We arrived at the field 20 minutes before the scheduled start time for the match. My cousin had not yet arrived himself. Interesting...it's not often spectators arrive before athletes warm up, but then again, this was a club match. Eventually he arrived with his roommate, who was very nice, and then we waited a bit for the other team to show up. They were coming from Worcester (pronounced Wuhstuh in this neck of the woods), so we figured they were stuck in traffic somewhere.
Finally the game started 45 minutes after originally planned. If you are unfamiliar with hurling, it is a combination of several games you likely are familiar with, such as field hockey, baseball and lacrosse. The match that I watched resembled field hockey more than any other sport, but my cousin later told me that their level of play was not as skilled as others. Apparently professional hurling is played more in the air and hand, and less on the ground.

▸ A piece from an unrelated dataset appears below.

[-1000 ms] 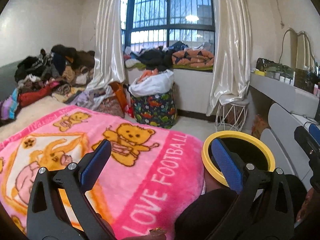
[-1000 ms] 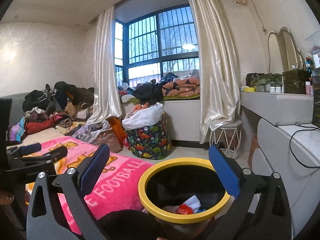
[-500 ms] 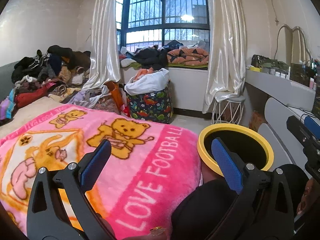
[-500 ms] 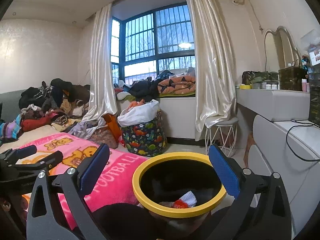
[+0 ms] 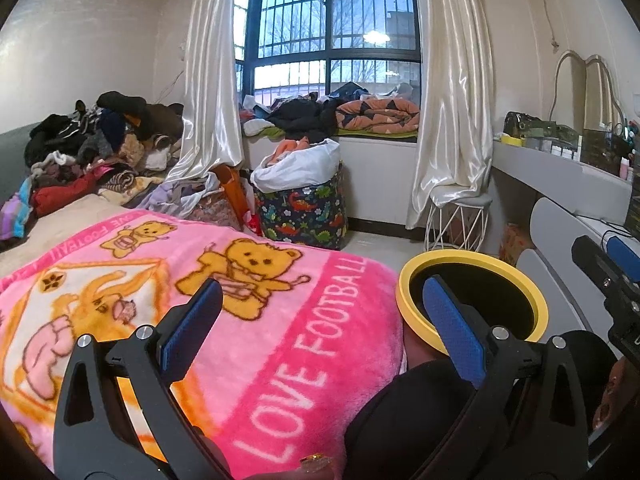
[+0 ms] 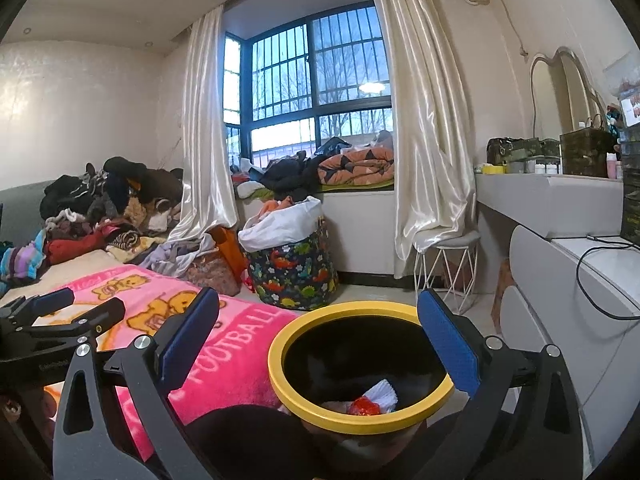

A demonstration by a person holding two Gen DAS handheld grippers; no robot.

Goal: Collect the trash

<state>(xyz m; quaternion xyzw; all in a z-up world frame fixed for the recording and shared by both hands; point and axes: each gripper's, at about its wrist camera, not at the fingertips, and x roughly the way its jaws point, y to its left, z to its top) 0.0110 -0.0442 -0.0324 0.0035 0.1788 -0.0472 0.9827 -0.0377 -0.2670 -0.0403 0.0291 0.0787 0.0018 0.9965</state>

It is crazy how close to injury the players can be, especially since it is legal to use your hand to catch a ball in the air. Of course, choosing that method leaves you at the mercy of a defender who may try to interfere and whack your arm with a hurley (the primary piece of equipment, a wooden club). The really neat thing to see is when a player is able to balance the sliotar (ball) on the hurley and run down the field - like an egg-in-the-spoon race. And being a baseball fan, I highly a respect a player's ability to toss the ball up and then knock it 50 or 60 yards downfield.
My cousin took a hard hit to his wrist, and unfortunately was done for the game but did not sustain a serious injury. Portland went on to win easily. Celebrating at the local pub RiRas ensued, where I enjoyed an amazing Reuben sandwich with onion rings.
Then my aunt, uncle and I had to head back north. We contemplated the option of taking the interstate, but my uncle decided "at this time of night, traffic is coming into Portland, not leaving it. We'll be fine." Another set of famous last words, like "what's the worst that could happen?" or "that trail has to come out SOMEWHERE" or "so where IS this relationship going?"
Eventually, we arrived home, just in time to catch some fireworks from the interstate in celebration of the incredible, edible egg. I hopped in the boat, and as I started to head home, the "check engine" light popped up. Awwwwesome. I said my prayers to the car gods as I wished it to just keep rolling along. Thankfully it did.